■ YOUR OBJECTIVE
Exact reproduction required: the lines below from the line with "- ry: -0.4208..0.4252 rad" to the line with "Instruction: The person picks", both ends included, and no others.

Stored items from a collection
┌──
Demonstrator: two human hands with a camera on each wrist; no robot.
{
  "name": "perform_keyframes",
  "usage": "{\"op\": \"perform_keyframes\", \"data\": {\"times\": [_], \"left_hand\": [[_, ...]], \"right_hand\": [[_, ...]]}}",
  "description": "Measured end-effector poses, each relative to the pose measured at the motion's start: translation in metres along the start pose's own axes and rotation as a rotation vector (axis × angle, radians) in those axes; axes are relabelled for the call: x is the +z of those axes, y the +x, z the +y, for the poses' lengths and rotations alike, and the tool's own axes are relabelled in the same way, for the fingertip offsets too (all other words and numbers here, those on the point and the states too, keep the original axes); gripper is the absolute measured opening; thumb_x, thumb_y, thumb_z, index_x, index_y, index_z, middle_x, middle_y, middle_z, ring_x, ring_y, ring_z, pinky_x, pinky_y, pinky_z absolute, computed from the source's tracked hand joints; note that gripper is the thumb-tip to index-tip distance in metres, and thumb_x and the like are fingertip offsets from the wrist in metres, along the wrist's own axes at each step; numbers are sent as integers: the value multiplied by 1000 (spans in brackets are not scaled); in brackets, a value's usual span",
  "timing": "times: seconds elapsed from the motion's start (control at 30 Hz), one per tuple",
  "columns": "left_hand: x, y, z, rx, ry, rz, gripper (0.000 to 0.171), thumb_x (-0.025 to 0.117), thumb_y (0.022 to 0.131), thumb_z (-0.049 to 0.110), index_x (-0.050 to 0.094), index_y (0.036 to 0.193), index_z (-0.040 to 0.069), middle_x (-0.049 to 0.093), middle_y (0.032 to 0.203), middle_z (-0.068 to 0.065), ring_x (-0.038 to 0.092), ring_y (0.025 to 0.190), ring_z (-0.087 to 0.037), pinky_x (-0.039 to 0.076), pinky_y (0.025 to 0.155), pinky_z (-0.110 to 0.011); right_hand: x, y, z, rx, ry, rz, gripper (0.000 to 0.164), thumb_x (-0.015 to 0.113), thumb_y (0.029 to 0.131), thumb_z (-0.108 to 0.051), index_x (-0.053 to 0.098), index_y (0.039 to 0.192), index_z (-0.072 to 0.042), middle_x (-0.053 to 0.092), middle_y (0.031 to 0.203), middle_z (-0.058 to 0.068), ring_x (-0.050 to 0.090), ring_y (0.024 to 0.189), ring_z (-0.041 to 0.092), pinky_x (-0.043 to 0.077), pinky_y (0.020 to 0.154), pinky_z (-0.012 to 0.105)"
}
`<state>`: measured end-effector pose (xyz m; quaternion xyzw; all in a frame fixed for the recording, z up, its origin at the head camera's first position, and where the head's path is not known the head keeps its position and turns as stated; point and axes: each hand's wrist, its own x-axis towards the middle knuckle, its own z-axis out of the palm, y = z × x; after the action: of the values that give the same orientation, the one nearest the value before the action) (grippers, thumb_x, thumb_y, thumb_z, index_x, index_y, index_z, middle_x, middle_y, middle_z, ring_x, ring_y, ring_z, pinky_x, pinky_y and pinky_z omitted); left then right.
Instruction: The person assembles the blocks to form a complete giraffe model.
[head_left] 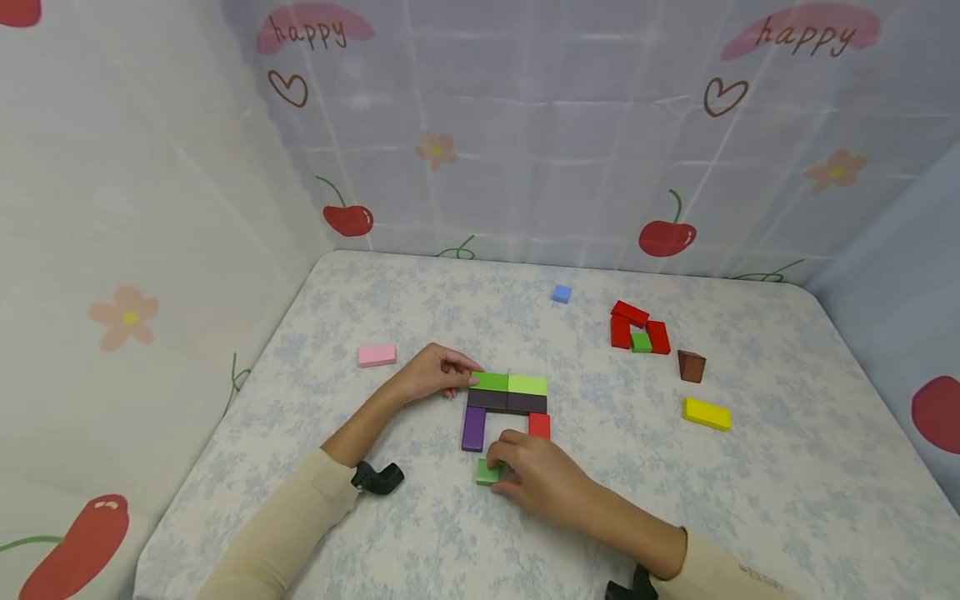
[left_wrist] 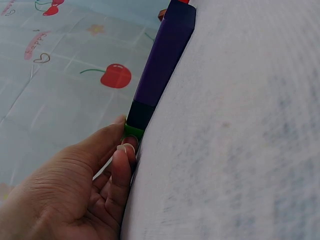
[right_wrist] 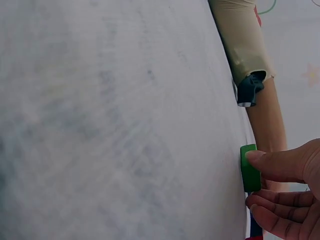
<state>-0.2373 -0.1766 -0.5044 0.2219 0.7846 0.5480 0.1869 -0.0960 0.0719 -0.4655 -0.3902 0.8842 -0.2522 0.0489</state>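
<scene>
Blocks lie flat in an arch shape in front of me. Its top row is a green block (head_left: 490,382) and a lime block (head_left: 527,385), with two dark blocks (head_left: 487,400) below. A purple block (head_left: 473,428) forms the left leg, and a red block (head_left: 539,426), partly hidden by my right hand, the right one. My left hand (head_left: 435,372) pinches the left end of the green block, fingertips at its edge. Near the arch's open side, my right hand (head_left: 546,479) grips a small green block (right_wrist: 250,168) between thumb and fingers, low over the table.
A pink block (head_left: 377,356) lies left of the arch. At the back right, several red blocks (head_left: 620,332) surround a small green one, with a blue block (head_left: 562,293) behind. A brown triangular block (head_left: 691,366) and a yellow block (head_left: 707,414) are farther right.
</scene>
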Motion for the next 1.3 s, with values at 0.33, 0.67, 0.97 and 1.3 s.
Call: {"op": "perform_keyframes", "data": {"times": [0.33,0.67,0.97,1.3], "left_hand": [[0,2,-3,18,21,-4,23,75,95,15,78,115,5,74,80,-7,61,55,-15,55,55,-30],[-1,2,-4,10,19,3,25,75,94,14,77,116,2,75,82,-9,62,55,-16,55,55,-29],[-1,2,-3,8,7,-5,24,75,94,15,77,115,3,75,82,-10,61,55,-16,55,54,-28],[-1,2,-4,17,-6,-8,23,75,94,14,77,115,4,75,80,-8,61,54,-14,55,54,-28]], "right_hand": [[1,10,-2,15,11,-22,21,87,82,-21,74,98,-17,65,96,-8,62,84,2,53,71,19],[3,17,-2,9,14,-22,20,87,82,-19,74,97,-14,66,91,-7,57,74,4,48,65,17],[7,22,-1,-6,9,5,21,87,82,-18,74,98,-14,68,91,-6,57,74,5,48,65,17],[7,23,-2,3,23,12,21,87,83,-18,74,99,-13,70,94,-5,59,77,6,50,68,19]]}}
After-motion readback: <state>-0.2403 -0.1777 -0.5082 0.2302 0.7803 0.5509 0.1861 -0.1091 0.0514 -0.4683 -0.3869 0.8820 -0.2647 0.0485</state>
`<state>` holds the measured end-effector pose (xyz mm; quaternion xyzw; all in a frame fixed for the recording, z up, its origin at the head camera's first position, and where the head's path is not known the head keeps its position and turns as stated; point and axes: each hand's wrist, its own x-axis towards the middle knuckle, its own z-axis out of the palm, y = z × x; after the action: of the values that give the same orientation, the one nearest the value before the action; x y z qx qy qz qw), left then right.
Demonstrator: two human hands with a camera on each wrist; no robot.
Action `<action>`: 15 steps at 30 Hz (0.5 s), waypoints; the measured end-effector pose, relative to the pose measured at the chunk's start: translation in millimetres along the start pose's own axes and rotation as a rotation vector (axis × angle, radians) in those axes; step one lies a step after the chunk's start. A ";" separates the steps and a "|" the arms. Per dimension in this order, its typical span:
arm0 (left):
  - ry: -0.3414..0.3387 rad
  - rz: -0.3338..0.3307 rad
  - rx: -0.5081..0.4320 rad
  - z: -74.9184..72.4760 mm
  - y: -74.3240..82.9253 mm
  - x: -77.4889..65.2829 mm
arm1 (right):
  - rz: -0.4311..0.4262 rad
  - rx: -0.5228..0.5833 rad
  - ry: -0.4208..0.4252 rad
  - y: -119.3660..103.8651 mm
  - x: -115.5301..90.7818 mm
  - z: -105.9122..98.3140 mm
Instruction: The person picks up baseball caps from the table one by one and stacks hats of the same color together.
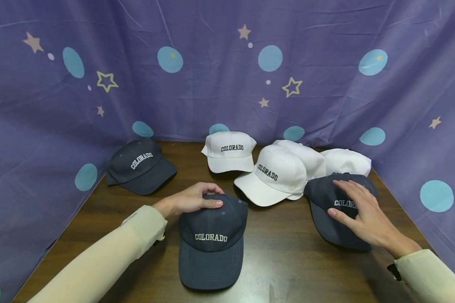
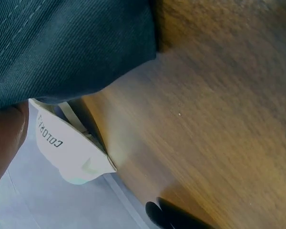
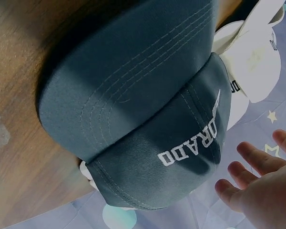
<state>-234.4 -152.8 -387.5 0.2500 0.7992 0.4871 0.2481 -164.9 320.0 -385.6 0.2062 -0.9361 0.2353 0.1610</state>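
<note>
My left hand (image 1: 191,198) holds a dark navy baseball cap (image 1: 212,221) at the back of its crown, thumb on top and the other fingers mostly hidden behind it. White COLORADO lettering crosses its front, and the brim points toward me. In the left wrist view the cap's dark fabric (image 2: 66,47) fills the upper left. Over a second navy cap (image 1: 326,214) at the right, my right hand (image 1: 368,214) hovers with spread fingers. The right wrist view shows those fingertips (image 3: 243,176) beside the crown, apart from the cap (image 3: 148,148).
Several white COLORADO caps stand along the back: one in the middle (image 1: 229,153), one overlapping others (image 1: 277,172), another behind the right navy cap (image 1: 349,160). A third navy cap (image 1: 140,166) lies at the back left. A purple star-patterned curtain (image 1: 220,84) surrounds the wooden table (image 1: 288,256).
</note>
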 end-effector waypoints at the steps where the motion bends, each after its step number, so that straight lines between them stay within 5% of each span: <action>1: 0.002 -0.001 0.003 -0.4 -0.1 -0.2 | 0.001 0.001 0.000 -0.3 -0.2 -0.2; 15: 0.037 -0.004 0.039 -1.3 7.9 -4.1 | -0.018 0.005 0.008 -1.8 -0.7 0.1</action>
<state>-230.9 -153.1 -379.1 0.2441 0.8135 0.4756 0.2291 -163.5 318.8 -385.3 0.2143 -0.9329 0.2371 0.1662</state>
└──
■ SOLUTION FOR THIS EXERCISE
  - ry: -0.4208..0.4252 rad
  - y: -119.3660..103.8651 mm
  - x: -115.5301..90.7818 mm
  - z: -105.9122..98.3140 mm
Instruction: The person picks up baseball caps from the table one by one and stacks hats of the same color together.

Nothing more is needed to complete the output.